On Christmas morning, Ralphie receives some presents that he enjoys, but is disappointed not to find the rifle among them. When it appears that all of the presents have been opened, Ralphie's father ("The Old Man") directs him to one last box hidden in the corner, which proves to contain the rifle. He eagerly hurries outside to try it out, attaching a target to a metal sign in the backyard; when he fires, the BB ricochets back and hits him in the face. Believing at first that he has indeed shot his eye out, he realizes that the BB only knocked his glasses off and begins searching for them in the snow, only to step on them by accident and break them. He lies to his mother that a falling icicle struck him in the face and broke his glasses, and she believes him.

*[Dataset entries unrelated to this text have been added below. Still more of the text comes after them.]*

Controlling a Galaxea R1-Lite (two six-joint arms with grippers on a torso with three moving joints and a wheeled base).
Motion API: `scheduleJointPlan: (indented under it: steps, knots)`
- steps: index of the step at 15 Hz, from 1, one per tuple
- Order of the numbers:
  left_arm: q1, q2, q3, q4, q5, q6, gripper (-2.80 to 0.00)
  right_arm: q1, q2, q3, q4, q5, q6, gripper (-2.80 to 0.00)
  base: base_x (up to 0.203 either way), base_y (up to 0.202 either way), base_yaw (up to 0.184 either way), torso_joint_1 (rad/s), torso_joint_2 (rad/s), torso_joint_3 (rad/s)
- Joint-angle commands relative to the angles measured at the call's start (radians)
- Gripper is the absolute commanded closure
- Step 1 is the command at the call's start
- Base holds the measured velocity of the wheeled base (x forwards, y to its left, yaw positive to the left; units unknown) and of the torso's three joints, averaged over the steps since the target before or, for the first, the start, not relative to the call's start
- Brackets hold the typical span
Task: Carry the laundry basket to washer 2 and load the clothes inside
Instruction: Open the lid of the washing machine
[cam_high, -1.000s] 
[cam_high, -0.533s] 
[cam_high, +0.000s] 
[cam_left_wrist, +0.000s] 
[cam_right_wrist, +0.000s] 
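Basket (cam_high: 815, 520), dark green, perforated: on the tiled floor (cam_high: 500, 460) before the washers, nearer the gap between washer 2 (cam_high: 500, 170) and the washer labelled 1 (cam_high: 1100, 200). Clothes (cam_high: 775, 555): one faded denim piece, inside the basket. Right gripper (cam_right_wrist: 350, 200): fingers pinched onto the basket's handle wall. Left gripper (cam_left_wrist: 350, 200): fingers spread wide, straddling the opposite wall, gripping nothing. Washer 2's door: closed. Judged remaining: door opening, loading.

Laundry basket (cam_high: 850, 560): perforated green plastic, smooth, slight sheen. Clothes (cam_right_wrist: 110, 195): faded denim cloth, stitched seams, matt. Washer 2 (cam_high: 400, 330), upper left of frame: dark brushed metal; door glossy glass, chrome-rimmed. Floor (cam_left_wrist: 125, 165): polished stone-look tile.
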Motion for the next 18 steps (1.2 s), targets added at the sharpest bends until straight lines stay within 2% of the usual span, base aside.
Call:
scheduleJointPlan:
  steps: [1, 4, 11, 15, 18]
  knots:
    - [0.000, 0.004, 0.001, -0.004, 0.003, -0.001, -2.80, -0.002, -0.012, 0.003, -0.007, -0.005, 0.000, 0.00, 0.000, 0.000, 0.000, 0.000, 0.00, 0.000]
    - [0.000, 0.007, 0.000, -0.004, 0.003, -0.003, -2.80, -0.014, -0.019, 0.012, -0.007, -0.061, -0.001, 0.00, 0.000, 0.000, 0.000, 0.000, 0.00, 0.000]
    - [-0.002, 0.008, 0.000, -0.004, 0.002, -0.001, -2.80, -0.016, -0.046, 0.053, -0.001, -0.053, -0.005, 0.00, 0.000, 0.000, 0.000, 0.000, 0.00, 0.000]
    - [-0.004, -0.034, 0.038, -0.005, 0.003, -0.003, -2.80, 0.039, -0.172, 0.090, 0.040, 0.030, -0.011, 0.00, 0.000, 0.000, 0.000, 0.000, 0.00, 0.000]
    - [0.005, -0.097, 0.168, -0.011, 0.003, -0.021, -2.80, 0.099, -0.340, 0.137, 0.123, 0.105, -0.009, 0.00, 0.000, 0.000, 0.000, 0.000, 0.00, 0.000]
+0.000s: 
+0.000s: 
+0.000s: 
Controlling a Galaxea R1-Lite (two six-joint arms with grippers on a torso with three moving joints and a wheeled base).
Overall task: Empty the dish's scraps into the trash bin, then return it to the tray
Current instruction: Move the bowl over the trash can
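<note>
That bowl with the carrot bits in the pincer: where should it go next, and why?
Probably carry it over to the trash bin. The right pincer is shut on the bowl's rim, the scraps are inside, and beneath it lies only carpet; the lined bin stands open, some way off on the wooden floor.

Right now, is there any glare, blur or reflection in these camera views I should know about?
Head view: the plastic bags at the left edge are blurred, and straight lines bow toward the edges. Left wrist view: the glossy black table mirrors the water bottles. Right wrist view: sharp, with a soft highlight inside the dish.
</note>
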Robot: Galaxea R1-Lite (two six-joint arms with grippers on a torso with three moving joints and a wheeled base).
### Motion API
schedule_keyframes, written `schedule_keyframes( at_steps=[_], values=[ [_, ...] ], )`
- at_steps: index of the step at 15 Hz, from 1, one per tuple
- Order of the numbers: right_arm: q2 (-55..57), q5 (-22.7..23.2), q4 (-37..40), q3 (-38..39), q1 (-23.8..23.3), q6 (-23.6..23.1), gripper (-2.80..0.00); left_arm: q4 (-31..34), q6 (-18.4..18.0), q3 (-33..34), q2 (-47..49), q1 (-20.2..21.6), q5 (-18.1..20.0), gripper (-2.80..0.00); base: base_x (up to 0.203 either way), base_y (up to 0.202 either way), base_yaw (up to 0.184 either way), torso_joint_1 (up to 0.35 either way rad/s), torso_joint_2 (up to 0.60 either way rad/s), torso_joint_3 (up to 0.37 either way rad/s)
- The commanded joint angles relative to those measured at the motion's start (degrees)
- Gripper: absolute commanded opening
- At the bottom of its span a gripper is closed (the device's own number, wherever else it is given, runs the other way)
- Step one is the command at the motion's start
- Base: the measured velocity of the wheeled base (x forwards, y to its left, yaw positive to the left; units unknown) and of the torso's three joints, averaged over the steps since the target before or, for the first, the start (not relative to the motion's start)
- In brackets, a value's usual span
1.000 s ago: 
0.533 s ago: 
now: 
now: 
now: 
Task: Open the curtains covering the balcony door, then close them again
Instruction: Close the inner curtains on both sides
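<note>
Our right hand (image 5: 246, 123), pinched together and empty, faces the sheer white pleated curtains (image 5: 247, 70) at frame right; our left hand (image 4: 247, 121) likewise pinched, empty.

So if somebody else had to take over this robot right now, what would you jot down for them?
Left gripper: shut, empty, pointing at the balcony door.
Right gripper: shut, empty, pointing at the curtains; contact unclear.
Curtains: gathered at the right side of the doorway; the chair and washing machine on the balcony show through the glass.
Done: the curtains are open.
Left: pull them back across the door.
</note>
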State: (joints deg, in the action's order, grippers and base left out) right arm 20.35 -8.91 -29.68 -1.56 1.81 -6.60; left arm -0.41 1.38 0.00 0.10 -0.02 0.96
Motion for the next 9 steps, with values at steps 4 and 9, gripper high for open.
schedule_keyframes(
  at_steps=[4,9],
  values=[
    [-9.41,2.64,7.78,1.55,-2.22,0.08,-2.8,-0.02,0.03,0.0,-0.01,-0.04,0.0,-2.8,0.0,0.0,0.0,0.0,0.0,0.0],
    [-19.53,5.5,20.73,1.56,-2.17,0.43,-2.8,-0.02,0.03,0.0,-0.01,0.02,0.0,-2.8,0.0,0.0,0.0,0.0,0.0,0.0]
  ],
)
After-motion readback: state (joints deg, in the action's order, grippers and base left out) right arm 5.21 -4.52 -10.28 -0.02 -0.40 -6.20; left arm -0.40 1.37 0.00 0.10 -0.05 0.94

That night, Ralphie goes to sleep with the gun by his side as his adult self reflects that it was the best Christmas present he had ever received or would ever receive.

Other vignettes

Interspersed with the main story are several loosely related vignettes involving the Parkers:

  • The Old Man wins a "major award" in a contest – a table lamp in the shape of a woman's leg wearing a fishnet stocking. The Old Man is overjoyed but Mrs. Parker is not. "The Battle of the Lamp" develops, ending with Mrs. Parker "accidentally" destroying it, much to the Old Man's fury. Unable to fix the lamp, he defeatedly buries the remains in the back yard.[6][7]
  • The Old Man also fights a never-ending battle with the malfunctioning furnace in the Parker home. His frustrations cause him to swear quite often, including one profanity-laden rant (heard as gibberish) that the adult Ralphie says "is still hanging in space over Lake Michigan."[8]
  • Still another source of frustration for The Old Man is the dogs that belong to the Bumpus family, the Parkers' hillbilly next-door neighbors. The Bumpuses own "at least 785 smelly hound dogs" that harass The Old Man whenever he comes home from work. On Christmas Day, the dogs ruin the family's dinner by romping through their kitchen and eating their turkey, forcing the family to go to a Chinese restaurant for Christmas dinner.[9]
  • Ralphie and his friends Flick and Schwartz are tormented by the neighborhood bullies Scut Farkus and Grover Dill. Ralphie eventually snaps and beats up Farkus.[10] Mrs. Parker catches him mid-fight and Ralphie expects her to tell The Old Man, but both his parents brush it off, and instead talk about a football game.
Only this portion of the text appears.